EXERCISE AIM: The material below holds pictures; leave them out and reproduce exactly the lines from the one with "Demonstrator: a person" through the one with "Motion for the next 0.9", inclusive.

Start of Block

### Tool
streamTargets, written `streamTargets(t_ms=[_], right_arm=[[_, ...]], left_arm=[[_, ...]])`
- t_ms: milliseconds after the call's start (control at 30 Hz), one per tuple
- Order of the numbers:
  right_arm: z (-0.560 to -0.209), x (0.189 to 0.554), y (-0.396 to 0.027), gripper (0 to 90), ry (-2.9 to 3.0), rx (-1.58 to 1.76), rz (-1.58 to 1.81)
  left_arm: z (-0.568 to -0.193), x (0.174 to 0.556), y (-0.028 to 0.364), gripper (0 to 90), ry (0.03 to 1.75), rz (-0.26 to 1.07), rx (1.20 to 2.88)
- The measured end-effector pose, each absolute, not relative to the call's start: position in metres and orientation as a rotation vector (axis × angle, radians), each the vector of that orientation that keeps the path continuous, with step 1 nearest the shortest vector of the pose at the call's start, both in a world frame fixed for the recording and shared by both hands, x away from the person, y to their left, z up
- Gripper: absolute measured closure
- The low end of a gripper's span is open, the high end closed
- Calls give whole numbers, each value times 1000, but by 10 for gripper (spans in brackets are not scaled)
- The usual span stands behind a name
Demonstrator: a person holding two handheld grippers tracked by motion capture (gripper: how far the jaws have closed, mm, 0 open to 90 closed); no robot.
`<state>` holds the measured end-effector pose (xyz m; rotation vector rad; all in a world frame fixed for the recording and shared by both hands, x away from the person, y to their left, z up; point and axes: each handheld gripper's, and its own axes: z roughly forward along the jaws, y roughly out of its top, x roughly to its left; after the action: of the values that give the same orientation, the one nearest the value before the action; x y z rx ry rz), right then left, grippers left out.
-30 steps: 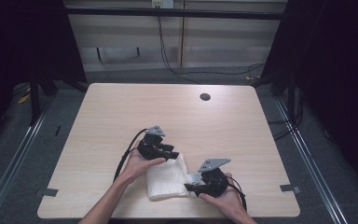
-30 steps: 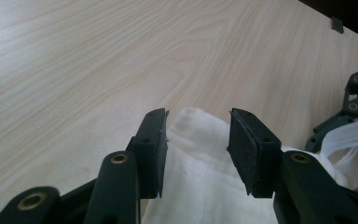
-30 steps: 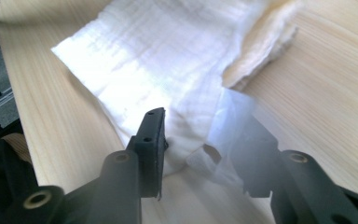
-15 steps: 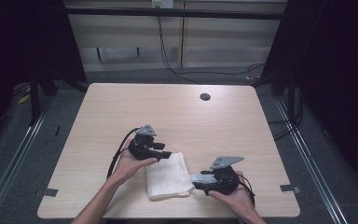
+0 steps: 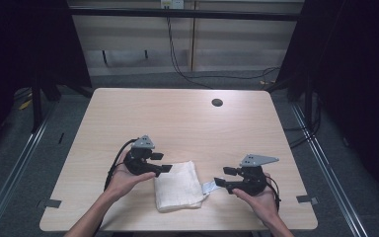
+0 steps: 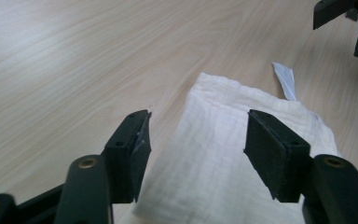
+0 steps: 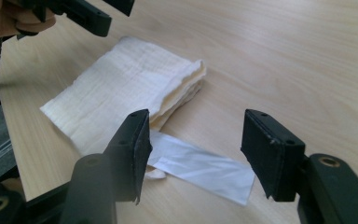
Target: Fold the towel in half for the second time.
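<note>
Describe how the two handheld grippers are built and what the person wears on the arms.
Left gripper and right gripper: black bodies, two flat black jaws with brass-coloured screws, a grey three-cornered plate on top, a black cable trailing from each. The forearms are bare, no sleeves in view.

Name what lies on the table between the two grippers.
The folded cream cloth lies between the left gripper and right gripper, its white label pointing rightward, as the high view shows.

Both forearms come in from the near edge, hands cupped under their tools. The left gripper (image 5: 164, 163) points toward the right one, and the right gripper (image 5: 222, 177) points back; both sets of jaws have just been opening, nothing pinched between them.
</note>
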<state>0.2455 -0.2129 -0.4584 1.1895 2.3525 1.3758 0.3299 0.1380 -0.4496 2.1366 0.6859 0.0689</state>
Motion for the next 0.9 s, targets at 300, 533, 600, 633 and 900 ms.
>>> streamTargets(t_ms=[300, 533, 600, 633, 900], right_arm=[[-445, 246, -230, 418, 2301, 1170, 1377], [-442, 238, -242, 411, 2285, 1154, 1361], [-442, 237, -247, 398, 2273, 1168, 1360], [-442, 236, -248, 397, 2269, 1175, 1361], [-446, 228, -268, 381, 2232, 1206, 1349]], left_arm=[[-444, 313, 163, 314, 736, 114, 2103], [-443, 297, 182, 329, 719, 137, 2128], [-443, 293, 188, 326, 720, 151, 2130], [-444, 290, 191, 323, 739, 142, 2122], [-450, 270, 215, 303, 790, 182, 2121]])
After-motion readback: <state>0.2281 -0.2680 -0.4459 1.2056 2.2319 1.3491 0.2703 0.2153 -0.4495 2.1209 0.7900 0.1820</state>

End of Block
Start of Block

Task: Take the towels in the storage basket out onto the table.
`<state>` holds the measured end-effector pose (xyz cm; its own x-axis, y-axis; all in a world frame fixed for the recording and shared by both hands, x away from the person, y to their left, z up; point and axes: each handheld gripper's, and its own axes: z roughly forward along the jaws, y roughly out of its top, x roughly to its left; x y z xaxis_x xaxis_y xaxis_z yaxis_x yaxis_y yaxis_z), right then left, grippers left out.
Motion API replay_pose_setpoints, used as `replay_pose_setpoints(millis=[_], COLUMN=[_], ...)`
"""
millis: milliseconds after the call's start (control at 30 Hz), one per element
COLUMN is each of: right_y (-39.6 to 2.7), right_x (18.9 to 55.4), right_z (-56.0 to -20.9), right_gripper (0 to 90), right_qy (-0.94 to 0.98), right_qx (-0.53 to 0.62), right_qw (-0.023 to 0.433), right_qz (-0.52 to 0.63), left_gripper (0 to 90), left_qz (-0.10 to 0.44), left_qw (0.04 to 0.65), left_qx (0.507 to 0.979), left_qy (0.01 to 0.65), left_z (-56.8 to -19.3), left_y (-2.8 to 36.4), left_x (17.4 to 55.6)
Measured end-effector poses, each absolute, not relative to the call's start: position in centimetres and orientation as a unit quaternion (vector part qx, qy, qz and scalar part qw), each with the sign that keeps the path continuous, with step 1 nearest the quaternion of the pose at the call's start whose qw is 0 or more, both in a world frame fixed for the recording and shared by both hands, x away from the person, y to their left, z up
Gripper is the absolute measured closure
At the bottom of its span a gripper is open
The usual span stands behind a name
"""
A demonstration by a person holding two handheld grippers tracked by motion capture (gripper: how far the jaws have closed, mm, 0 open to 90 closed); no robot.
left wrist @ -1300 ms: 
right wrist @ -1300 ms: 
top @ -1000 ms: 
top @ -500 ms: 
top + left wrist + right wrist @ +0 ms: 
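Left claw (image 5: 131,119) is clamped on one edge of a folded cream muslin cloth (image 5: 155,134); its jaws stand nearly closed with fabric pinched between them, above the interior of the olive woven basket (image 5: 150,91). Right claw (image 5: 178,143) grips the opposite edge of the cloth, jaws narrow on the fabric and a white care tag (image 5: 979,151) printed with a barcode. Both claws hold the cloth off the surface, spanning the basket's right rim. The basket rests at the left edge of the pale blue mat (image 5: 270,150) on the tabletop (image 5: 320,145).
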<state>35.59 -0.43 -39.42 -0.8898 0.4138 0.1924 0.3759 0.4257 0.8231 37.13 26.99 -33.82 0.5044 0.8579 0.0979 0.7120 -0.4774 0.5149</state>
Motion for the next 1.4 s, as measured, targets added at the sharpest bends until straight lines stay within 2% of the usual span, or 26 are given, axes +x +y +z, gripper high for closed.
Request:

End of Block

OUTPUT FOR THIS EXERCISE:
Demonstrator: a person holding two handheld grippers tracked by motion capture (gripper: how far the jaws have closed, mm, 0 open to 90 closed); no robot.
`<state>` holds the measured end-effector pose (xyz m; rotation vector rad; all in a world frame fixed for the recording and shared by both hands, x away from the person, y to their left, z up; point and axes: each handheld gripper's, and its own axes: z roughly forward along the jaws, y roughly out of its top, x roughly to its left; after the action: of the values that give the same orientation, the one nearest the value before the action; x y z rx ry rz), right then left, grippers left out.
-30 steps: 
-30 steps: 
-30 steps: 
-15 steps: 
+0 steps: 
+0 steps: 
+0 steps: 
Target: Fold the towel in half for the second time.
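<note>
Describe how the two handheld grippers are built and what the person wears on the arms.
Left gripper and right gripper: black bodies, two flat black jaws with brass-coloured screws, a grey three-cornered plate on top, a black cable trailing from each. The forearms are bare, no sleeves in view.

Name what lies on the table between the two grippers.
The folded cream cloth lies between the left gripper and right gripper, its white label pointing rightward, as the high view shows.

Both forearms come in from the near edge, hands cupped under their tools. The left gripper (image 5: 164, 163) points toward the right one, and the right gripper (image 5: 222, 177) points back; both sets of jaws have just been opening, nothing pinched between them.
</note>
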<state>0.2455 -0.2129 -0.4584 1.1895 2.3525 1.3758 0.3299 0.1380 -0.4496 2.1366 0.6859 0.0689</state>
Motion for the next 0.9 s, targets at 300, 533, 600, 633 and 900 ms.

No additional output is required for this exercise.